## [What the task asks]
Skipping all pictures, set down the lines of the listing from the first through the one with "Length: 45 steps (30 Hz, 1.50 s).".
· · · · ·
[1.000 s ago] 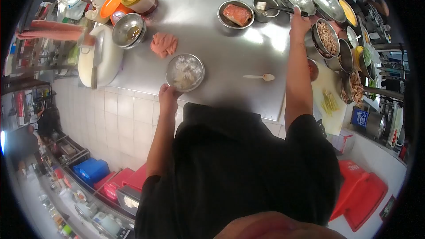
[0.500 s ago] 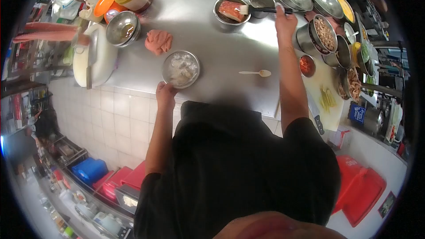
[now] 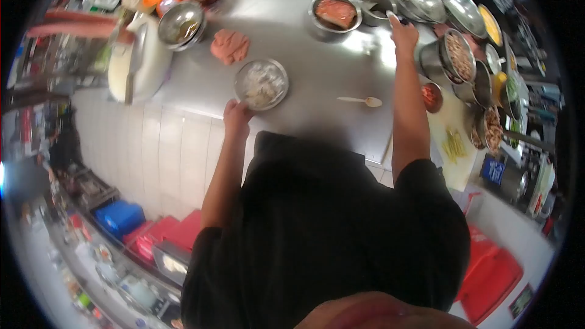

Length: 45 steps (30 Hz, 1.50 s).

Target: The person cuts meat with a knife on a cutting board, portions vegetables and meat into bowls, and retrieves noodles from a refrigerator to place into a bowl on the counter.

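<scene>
Metal bowl (image 3: 283, 88) against the left hand (image 3: 237, 116)

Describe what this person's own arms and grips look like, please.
The left arm and right arm have short black sleeves and are bare below them. The left grip and right grip wear no gloves, and no watch or bracelet shows.

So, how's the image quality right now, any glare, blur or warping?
Head view: white glare on the steel table beside the bowl of meat; head view, lower left: the background clutter looks smeared; head view, far left edge: a bright light flares; head view overall: wide-lens curving, with black corners.
</scene>
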Motion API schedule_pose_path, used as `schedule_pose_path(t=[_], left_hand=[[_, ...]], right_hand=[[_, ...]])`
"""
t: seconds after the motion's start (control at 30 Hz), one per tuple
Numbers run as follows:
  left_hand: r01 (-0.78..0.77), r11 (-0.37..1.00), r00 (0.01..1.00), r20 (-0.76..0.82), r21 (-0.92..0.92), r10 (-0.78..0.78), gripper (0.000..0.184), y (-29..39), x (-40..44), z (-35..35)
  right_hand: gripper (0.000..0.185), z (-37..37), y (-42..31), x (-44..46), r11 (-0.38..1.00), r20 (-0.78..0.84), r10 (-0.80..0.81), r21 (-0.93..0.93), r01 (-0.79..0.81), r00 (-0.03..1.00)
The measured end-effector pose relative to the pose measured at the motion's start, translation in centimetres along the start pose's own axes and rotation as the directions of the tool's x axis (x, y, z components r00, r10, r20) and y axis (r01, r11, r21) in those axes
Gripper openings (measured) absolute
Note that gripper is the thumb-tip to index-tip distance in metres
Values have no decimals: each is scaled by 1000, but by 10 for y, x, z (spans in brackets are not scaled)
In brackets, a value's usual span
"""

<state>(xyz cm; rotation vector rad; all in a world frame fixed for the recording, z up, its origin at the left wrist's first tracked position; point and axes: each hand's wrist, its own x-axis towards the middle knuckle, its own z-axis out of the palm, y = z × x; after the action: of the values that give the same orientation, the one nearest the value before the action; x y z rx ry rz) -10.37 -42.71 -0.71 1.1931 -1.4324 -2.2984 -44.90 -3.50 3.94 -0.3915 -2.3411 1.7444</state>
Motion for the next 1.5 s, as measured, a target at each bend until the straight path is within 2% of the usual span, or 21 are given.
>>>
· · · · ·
## [Problem solution]
[1.000 s ago] 
[0.500 s ago] 
[now] 

Length: 45 steps (30 Hz, 1.50 s).

Nothing else remains for the exercise.